An aspect of the built cane rod has surprised me . When the rod is picked up without a line on it and given a wiggle I must confess that the degree of flex had initially if not unerved me certainly confiirmed it is very different to my usual carbon rods even the winstons that I use that are quiet an unusual action and very different to most carbon rods.. But unlike a carbon rod the rod almost seems to stiffen when its loaded with a line its almost like the rod becomes one with the line and changes completely. Not a very scientific description but it is a fair reflection on how it felt. I can confirm however it casts a nice tight loop and is a delight to fish with.
Thursday, 31 March 2016
The season has at long last got underway . The 25th of March heralded the new season in on my local beck. Which as long time readers of my blog will know is my preferred opening day location. It also happens to be the only fishing I have access too that doesnt wait until April first to get going. Its been a long winter, I last cast a line in October last year.

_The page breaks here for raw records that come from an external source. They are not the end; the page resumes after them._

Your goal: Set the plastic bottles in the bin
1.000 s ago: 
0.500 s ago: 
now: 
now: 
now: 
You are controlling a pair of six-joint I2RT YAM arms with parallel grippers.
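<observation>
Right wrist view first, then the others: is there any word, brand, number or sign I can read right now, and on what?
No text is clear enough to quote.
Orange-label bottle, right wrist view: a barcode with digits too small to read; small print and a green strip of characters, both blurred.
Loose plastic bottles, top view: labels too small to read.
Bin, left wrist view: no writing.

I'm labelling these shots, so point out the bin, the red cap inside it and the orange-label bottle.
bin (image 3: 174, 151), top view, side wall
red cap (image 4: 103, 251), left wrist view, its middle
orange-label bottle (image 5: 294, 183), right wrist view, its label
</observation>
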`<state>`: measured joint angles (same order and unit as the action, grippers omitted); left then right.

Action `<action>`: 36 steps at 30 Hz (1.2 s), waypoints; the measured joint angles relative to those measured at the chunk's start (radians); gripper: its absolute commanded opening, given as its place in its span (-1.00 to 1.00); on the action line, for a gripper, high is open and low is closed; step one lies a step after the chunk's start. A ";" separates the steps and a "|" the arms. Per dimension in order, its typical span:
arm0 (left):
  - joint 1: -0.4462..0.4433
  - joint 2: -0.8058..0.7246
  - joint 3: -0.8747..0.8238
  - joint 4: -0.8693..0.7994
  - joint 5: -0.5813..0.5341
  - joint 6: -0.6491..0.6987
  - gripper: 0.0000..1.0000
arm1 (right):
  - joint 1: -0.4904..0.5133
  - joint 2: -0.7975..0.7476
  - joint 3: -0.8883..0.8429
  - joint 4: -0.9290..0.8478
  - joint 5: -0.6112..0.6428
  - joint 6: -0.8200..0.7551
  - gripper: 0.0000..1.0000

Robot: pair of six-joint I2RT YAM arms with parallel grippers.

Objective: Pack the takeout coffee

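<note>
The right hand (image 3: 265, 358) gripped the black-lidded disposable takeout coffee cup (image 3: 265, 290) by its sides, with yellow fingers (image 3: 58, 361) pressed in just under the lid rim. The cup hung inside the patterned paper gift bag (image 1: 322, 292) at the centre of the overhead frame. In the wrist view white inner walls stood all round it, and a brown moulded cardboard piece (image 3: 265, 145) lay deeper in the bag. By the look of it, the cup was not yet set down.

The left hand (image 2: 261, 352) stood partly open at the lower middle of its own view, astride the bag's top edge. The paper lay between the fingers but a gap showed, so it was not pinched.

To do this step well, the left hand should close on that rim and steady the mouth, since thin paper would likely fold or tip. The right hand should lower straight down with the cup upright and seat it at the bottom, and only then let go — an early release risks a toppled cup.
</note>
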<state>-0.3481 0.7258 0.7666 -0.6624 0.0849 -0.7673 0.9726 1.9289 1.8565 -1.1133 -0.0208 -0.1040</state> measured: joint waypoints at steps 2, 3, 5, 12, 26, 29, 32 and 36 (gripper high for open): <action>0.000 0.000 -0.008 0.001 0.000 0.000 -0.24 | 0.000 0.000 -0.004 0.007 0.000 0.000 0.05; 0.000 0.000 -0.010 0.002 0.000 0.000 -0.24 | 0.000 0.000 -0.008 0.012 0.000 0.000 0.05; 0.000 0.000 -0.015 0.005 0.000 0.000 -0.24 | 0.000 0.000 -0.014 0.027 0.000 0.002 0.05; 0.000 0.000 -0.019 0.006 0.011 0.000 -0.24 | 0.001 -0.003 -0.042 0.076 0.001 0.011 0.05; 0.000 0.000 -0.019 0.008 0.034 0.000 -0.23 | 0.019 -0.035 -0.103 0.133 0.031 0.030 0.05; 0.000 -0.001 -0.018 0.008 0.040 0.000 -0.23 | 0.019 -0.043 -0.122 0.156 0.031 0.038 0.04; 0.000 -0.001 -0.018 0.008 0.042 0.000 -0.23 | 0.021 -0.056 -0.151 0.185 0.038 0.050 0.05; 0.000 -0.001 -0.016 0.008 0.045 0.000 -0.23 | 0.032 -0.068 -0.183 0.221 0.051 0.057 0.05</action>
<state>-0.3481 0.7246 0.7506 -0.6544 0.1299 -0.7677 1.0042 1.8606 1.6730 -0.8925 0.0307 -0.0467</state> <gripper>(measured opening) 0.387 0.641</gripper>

First fish of the season. Small, a bit scruffy looking but very very welcome...
During the winter the beck has undergone some significant changes , the obvious ones are the landslips, the new obstructions and even the odd new pool and gravel bank left behind by the winter floods. The less obvious are the sudden large rabbit and greater deer population , no doubt a result of the very large housing development in progress across the fields You could say we have a touch of the watership downs. Already the bankside areas are showing signs of rabbit browsing . except that is where the young hogweed are coming through. All these things , these changes are effects with a cause.